Action item >>
Lines to restate from the data below: from the one containing "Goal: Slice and" to the one containing "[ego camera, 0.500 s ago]", both included. Give them again exactly, and only them.

(Recorded data)
------------------------------------------------------------
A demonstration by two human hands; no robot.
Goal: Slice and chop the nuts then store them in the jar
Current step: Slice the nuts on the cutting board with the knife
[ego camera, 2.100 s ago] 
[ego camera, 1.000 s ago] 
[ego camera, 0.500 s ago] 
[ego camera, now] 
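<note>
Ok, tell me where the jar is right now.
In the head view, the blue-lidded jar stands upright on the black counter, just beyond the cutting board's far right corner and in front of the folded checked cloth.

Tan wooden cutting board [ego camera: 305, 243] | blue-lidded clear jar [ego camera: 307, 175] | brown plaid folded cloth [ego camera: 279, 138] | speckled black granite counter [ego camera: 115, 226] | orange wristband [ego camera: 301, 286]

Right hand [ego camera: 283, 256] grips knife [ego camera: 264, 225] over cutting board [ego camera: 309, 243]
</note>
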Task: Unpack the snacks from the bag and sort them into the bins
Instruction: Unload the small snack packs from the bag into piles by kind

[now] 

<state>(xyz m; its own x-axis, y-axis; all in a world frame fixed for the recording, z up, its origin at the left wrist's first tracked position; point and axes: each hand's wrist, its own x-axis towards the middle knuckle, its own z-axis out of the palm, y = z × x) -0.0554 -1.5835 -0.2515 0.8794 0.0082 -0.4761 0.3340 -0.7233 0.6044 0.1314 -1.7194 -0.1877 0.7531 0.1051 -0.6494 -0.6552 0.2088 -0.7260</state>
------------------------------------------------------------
Task answer >>
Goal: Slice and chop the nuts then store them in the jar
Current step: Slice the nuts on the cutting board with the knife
[ego camera, 2.100 s ago] 
[ego camera, 1.000 s ago] 
[ego camera, 0.500 s ago] 

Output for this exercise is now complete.